## [Information shown]

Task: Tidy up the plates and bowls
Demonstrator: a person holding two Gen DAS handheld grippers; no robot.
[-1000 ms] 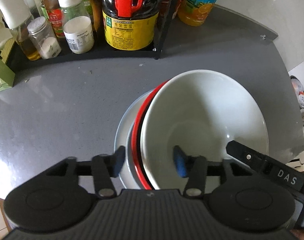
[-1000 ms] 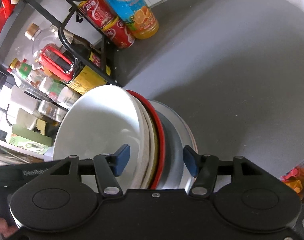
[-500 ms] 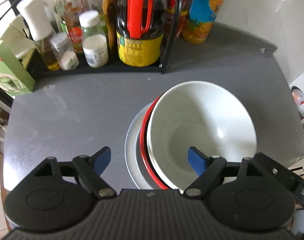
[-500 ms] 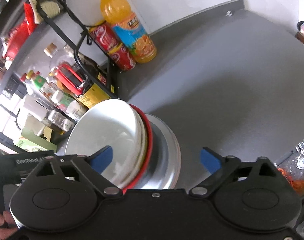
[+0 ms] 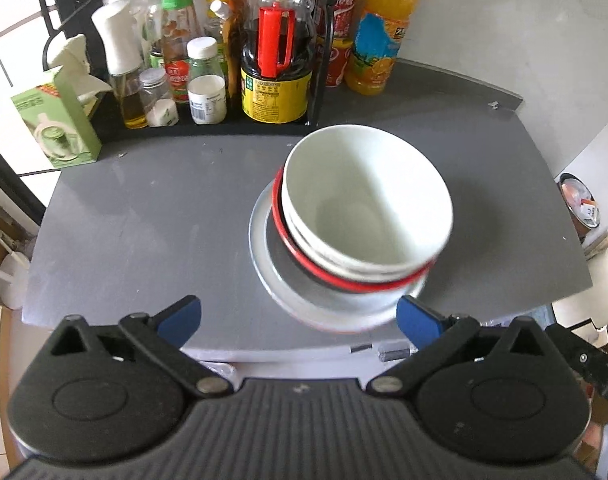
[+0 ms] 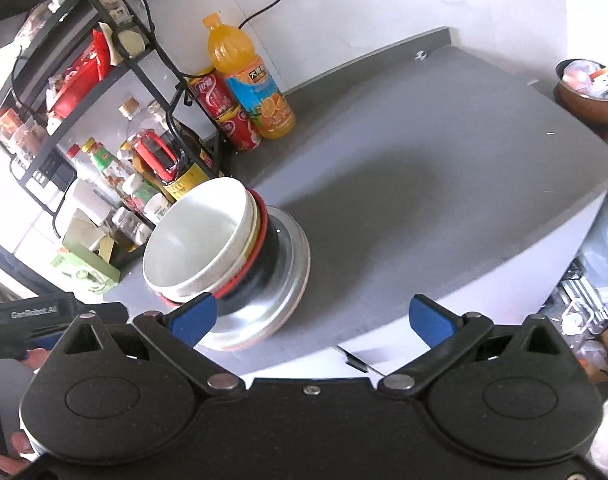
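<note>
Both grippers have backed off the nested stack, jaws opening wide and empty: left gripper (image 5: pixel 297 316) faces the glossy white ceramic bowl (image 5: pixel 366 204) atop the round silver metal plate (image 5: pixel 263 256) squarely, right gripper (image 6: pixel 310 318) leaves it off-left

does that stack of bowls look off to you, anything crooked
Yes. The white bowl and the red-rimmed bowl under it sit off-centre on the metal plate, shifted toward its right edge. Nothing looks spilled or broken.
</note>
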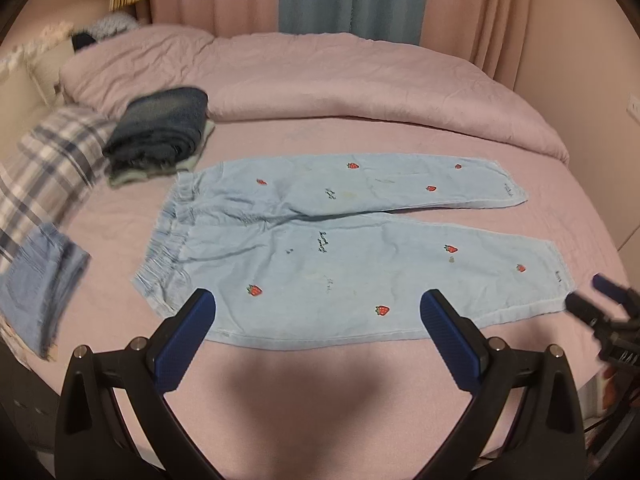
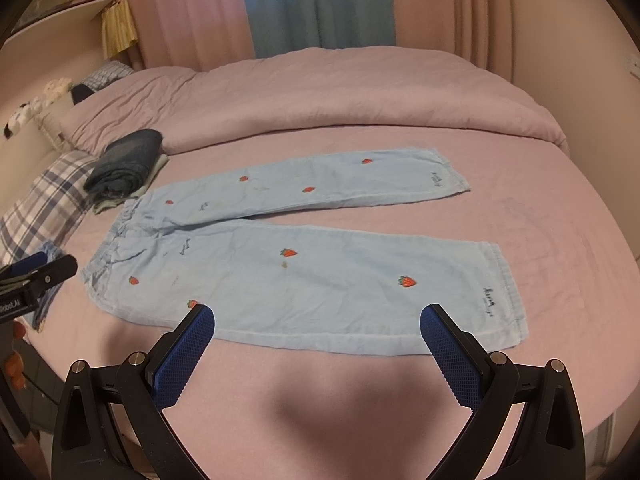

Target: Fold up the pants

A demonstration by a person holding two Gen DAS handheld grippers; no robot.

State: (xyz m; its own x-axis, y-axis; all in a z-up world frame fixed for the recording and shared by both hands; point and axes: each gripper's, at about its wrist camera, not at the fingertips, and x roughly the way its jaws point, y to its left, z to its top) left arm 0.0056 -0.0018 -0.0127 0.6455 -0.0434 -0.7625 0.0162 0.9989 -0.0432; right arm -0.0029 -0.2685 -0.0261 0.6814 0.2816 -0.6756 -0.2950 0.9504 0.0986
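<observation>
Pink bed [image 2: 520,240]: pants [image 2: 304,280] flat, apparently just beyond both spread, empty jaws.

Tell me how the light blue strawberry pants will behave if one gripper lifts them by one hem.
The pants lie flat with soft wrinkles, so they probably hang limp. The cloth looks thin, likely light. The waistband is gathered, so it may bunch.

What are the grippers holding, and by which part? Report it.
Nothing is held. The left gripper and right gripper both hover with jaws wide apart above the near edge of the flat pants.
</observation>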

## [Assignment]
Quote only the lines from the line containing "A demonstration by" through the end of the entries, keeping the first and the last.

## [Reply to the task]
A demonstration by a person holding two Gen DAS handheld grippers; no robot.

State: (xyz m; its own x-axis, y-axis; all in a z-up world frame fixed for the recording and shared by both hands; point and axes: each gripper's, at about its wrist camera, not at the fingertips, and x roughly the way its jaws point, y to its left, z to its top) left arm 0.0056 -0.0018 -0.0127 0.6455 -0.0434 -0.7625 0.0162 0.9989 -0.0432; right arm -0.0029 -0.2685 -0.0261 0.6814 0.2816 -0.6756 -0.2950 0.9504 0.0986
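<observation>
Pink bed [image 2: 520,240]: pants [image 2: 304,280] flat, apparently just beyond both spread, empty jaws.

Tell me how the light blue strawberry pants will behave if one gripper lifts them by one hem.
The pants lie flat with soft wrinkles, so they probably hang limp. The cloth looks thin, likely light. The waistband is gathered, so it may bunch.

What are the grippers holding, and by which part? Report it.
Nothing is held. The left gripper and right gripper both hover with jaws wide apart above the near edge of the flat pants.
</observation>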

The output requires no additions.